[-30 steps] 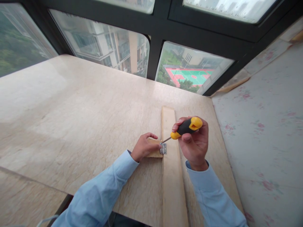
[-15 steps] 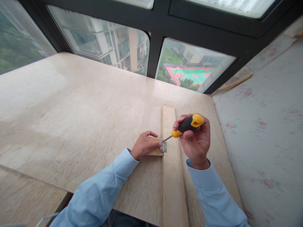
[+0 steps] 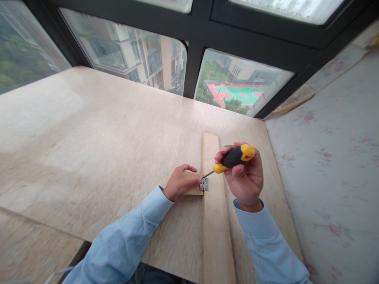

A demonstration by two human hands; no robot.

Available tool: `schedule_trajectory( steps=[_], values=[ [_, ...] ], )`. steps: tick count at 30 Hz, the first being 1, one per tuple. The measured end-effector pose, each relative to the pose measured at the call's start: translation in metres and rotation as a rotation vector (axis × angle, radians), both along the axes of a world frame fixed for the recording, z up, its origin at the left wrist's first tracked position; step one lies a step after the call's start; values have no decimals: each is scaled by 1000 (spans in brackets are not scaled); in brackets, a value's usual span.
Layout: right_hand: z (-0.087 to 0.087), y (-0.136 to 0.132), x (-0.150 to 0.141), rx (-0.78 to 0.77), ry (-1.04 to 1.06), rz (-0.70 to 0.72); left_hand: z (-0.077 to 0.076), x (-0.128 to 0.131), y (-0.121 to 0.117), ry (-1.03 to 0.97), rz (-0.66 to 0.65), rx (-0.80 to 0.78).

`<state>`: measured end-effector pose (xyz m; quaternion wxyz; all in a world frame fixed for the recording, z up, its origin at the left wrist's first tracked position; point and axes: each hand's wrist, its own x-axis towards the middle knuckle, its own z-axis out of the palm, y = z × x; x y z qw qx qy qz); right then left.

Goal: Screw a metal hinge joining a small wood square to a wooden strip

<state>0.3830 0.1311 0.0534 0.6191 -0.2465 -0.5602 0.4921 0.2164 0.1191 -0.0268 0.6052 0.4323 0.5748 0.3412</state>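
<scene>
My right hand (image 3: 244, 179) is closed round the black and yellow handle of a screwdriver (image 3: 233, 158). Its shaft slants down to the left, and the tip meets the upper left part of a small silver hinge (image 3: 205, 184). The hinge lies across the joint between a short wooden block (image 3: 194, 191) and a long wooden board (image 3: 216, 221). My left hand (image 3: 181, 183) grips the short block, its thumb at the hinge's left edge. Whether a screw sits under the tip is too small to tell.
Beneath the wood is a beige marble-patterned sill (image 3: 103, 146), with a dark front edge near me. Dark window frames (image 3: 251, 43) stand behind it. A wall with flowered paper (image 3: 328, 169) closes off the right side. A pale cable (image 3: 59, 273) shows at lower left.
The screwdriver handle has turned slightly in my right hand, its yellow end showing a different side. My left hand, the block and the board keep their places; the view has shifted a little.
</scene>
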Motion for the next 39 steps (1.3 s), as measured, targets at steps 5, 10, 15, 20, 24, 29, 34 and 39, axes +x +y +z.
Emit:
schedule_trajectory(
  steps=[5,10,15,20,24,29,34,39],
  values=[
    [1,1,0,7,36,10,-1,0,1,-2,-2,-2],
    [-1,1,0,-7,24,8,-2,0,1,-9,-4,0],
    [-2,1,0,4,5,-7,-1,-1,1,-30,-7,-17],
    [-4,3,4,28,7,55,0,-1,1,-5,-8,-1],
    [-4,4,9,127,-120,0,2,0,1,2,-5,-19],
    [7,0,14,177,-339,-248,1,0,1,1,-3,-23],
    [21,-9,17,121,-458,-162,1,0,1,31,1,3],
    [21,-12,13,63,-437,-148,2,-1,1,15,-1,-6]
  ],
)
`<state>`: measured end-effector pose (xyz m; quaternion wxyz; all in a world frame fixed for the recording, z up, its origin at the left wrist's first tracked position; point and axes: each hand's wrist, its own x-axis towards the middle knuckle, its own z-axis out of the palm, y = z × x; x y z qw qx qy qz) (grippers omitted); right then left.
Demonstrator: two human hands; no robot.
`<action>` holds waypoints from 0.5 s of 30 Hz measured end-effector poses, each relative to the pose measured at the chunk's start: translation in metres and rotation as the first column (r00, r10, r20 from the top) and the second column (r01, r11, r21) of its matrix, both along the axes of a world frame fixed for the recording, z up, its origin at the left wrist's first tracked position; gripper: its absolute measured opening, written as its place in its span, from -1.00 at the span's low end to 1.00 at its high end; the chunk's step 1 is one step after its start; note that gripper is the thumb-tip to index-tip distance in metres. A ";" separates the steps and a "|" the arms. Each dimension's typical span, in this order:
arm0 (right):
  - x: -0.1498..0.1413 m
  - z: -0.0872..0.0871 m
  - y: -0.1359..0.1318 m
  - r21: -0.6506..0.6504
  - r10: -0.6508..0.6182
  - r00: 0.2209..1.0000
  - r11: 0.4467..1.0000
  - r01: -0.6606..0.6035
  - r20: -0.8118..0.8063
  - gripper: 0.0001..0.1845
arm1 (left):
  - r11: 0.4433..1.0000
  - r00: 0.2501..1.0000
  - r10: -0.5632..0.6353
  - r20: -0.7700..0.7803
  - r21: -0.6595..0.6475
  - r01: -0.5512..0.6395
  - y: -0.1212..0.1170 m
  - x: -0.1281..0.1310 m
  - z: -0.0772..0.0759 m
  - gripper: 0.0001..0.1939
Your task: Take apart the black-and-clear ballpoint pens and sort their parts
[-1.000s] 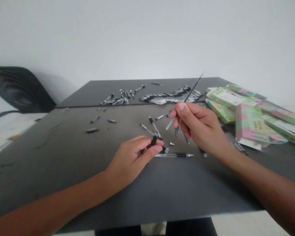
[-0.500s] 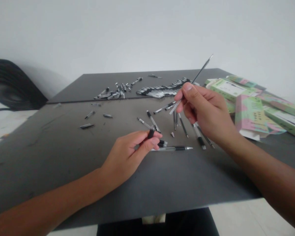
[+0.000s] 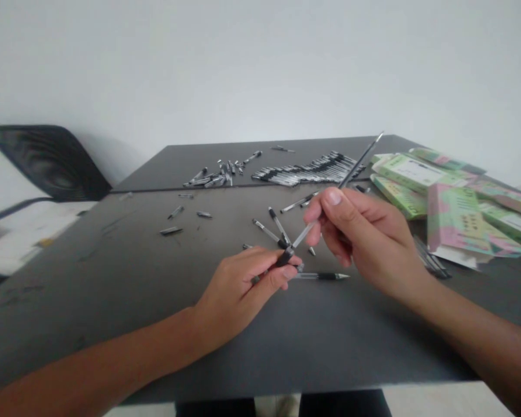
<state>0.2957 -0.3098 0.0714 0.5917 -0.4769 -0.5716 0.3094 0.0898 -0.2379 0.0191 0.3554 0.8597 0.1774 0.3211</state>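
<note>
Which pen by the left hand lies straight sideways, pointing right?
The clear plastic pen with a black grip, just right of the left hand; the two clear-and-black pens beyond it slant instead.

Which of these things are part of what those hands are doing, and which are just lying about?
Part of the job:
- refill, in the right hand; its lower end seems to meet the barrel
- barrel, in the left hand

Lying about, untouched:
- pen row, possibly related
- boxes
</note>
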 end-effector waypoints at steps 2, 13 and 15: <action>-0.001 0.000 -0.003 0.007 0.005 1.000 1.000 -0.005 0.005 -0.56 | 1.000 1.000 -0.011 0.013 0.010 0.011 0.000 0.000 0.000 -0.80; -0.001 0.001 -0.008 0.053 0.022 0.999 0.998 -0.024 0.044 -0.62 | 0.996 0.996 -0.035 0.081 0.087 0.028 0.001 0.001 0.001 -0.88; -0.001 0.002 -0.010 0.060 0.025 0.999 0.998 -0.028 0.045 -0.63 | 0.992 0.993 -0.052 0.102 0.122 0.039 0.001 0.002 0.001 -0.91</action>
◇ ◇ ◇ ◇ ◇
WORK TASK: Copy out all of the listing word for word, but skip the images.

THE COMPLETED TASK:
[-30 steps] 
[-15 steps] 
[+0 steps] 

A demonstration by two human hands; no robot.

Available tool: `schedule_trajectory( steps=[_], values=[ [_, ...] ], )`. steps: tick count at 30 Hz, the first being 1, one per tuple. The measured end-effector pose, each relative to the pose measured at the call's start: translation in metres and rotation as a rotation vector (axis × angle, radians), both along the axes of a world frame fixed for the recording, z up, its origin at the left wrist's first tracked position; step one lies a step after the call's start; values have no decimals: each is scaled by 1000 (spans in brackets are not scaled); in brackets, a value's usual span.
Layout: right_hand: z (-0.087 to 0.087), y (-0.136 to 0.132), x (-0.150 to 0.141), rx (-0.78 to 0.77), ry (-1.04 to 1.06), rz (-0.70 to 0.72); left_hand: z (-0.077 to 0.076), x (-0.128 to 0.131), y (-0.121 to 0.117), ry (-1.03 to 0.97), rz (-0.66 to 0.65), rx (-0.80 to 0.78).

`<state>`: measured end-effector pose (xyz m; quaternion wxyz; all in a world frame fixed for the recording, z up, its origin at the left wrist's first tracked position; point and axes: each hand's wrist, its own x-axis towards the middle knuckle, its own z-axis out of the palm, y = z × x; x y z qw qx qy qz); right then left.

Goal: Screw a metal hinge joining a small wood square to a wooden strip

<state>0.3830 0.1311 0.0534 0.6191 -0.2465 -0.5602 0.4921 0.2164 0.1191 -0.0268 0.6052 0.4323 0.5748 0.3412</state>
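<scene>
My right hand (image 3: 244, 179) is closed round the black and yellow handle of a screwdriver (image 3: 233, 158). Its shaft slants down to the left, and the tip meets the upper left part of a small silver hinge (image 3: 205, 184). The hinge lies across the joint between a short wooden block (image 3: 194, 191) and a long wooden board (image 3: 216, 221). My left hand (image 3: 181, 183) grips the short block, its thumb at the hinge's left edge. Whether a screw sits under the tip is too small to tell.
Beneath the wood is a beige marble-patterned sill (image 3: 103, 146), with a dark front edge near me. Dark window frames (image 3: 251, 43) stand behind it. A wall with flowered paper (image 3: 328, 169) closes off the right side. A pale cable (image 3: 59, 273) shows at lower left.
The screwdriver handle has turned slightly in my right hand, its yellow end showing a different side. My left hand, the block and the board keep their places; the view has shifted a little.
</scene>
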Motion for the next 39 steps (1.3 s), as measured, targets at steps 5, 10, 15, 20, 24, 29, 34 and 39, axes +x +y +z.
Emit:
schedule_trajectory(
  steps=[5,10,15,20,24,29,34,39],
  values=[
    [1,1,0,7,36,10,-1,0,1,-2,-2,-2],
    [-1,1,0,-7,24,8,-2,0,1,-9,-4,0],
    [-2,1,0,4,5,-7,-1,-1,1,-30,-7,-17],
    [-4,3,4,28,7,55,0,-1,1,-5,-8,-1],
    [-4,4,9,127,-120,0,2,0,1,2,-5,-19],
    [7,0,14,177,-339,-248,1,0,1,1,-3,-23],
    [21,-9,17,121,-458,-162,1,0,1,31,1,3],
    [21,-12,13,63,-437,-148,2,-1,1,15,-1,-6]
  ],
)
`<state>`: measured end-effector pose (xyz m; quaternion wxyz; all in a world frame fixed for the recording, z up, its origin at the left wrist's first tracked position; point and axes: each hand's wrist, its own x-axis towards the middle knuckle, its own z-axis out of the palm, y = z × x; x y z qw qx qy qz) (grippers omitted); right then left.
Demonstrator: two human hands; no robot.
`<action>` holds waypoints from 0.5 s of 30 Hz measured end-effector poses, each relative to the pose measured at the chunk's start: translation in metres and rotation as the first column (r00, r10, r20 from the top) and the second column (r01, r11, r21) of its matrix, both along the axes of a world frame fixed for the recording, z up, its origin at the left wrist's first tracked position; gripper: its absolute measured opening, written as its place in its span, from -1.00 at the span's low end to 1.00 at its high end; the chunk's step 1 is one step after its start; note that gripper is the thumb-tip to index-tip distance in metres. A ";" separates the steps and a "|" the arms. Each dimension's typical span, in this order:
arm0 (right):
  - x: -0.1498..0.1413 m
  - z: -0.0872..0.0871 m
  - y: -0.1359..0.1318 m
  - r21: -0.6506..0.6504
  - r10: -0.6508..0.6182
  - r00: 0.2209..1.0000
  - r11: 0.4467..1.0000
  - r01: -0.6606..0.6035
  - r20: -0.8118..0.8063
  - gripper: 0.0001..0.1845
arm1 (left):
  - r11: 0.4433..1.0000
  - r00: 0.2501..1.0000
  - r10: -0.5632..0.6353
  - r20: -0.7700..0.7803
  - r21: -0.6595..0.6475
  - r01: -0.5512..0.6395
  - y: -0.1212..0.1170 m
  - x: -0.1281..0.1310 m
  - z: -0.0772..0.0759 m
  - gripper: 0.0001..0.1939
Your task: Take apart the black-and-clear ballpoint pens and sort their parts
[-1.000s] 
[-0.500s] 
[+0.000s] 
<state>0.2957 -0.3098 0.0714 0.5917 -0.4769 -0.5716 0.3094 0.0898 -0.2379 0.0191 0.3554 0.8597 0.1774 0.3211</state>
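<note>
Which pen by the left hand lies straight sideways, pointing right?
The clear plastic pen with a black grip, just right of the left hand; the two clear-and-black pens beyond it slant instead.

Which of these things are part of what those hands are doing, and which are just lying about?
Part of the job:
- refill, in the right hand; its lower end seems to meet the barrel
- barrel, in the left hand

Lying about, untouched:
- pen row, possibly related
- boxes
</note>
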 end-effector waypoints at steps 2, 13 and 15: <action>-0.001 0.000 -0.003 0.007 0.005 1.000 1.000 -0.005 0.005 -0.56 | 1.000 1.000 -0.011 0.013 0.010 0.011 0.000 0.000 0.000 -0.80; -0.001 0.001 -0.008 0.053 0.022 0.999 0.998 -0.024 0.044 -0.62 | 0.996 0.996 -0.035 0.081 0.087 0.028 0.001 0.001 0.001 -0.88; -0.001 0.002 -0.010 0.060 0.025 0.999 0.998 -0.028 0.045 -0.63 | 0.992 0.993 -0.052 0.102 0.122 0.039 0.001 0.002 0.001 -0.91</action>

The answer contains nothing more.